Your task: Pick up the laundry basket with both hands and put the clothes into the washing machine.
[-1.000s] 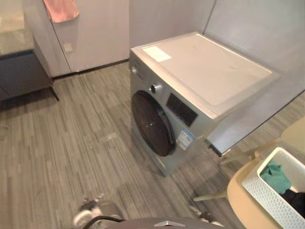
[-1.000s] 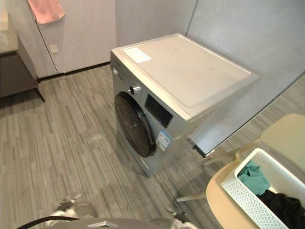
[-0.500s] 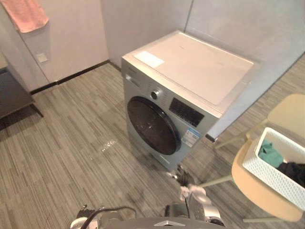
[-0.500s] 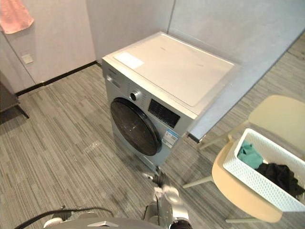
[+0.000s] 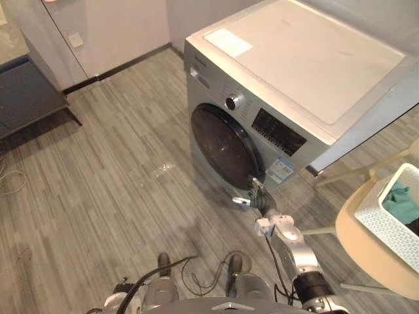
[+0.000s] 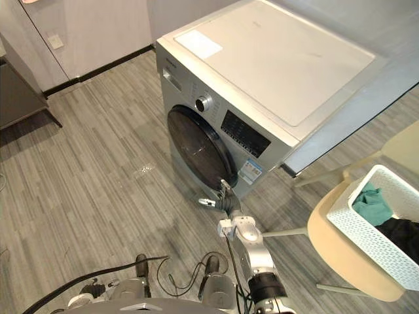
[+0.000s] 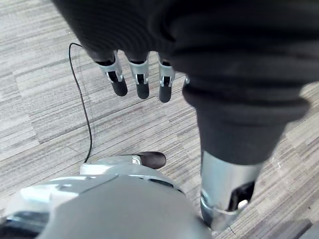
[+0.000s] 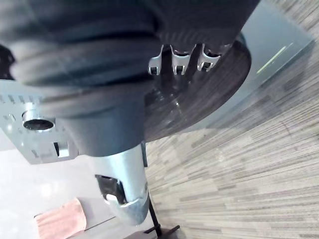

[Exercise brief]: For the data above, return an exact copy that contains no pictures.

[Answer box]:
Your task: Pick up the laundry basket with both hands and put the clothes into the washing machine.
[-1.000s] 
[-1.000s] 
[-0.500s] 
[-0.500s] 
[+0.000s] 
[+0.000s] 
[+0.000s] 
[+0.000s] 

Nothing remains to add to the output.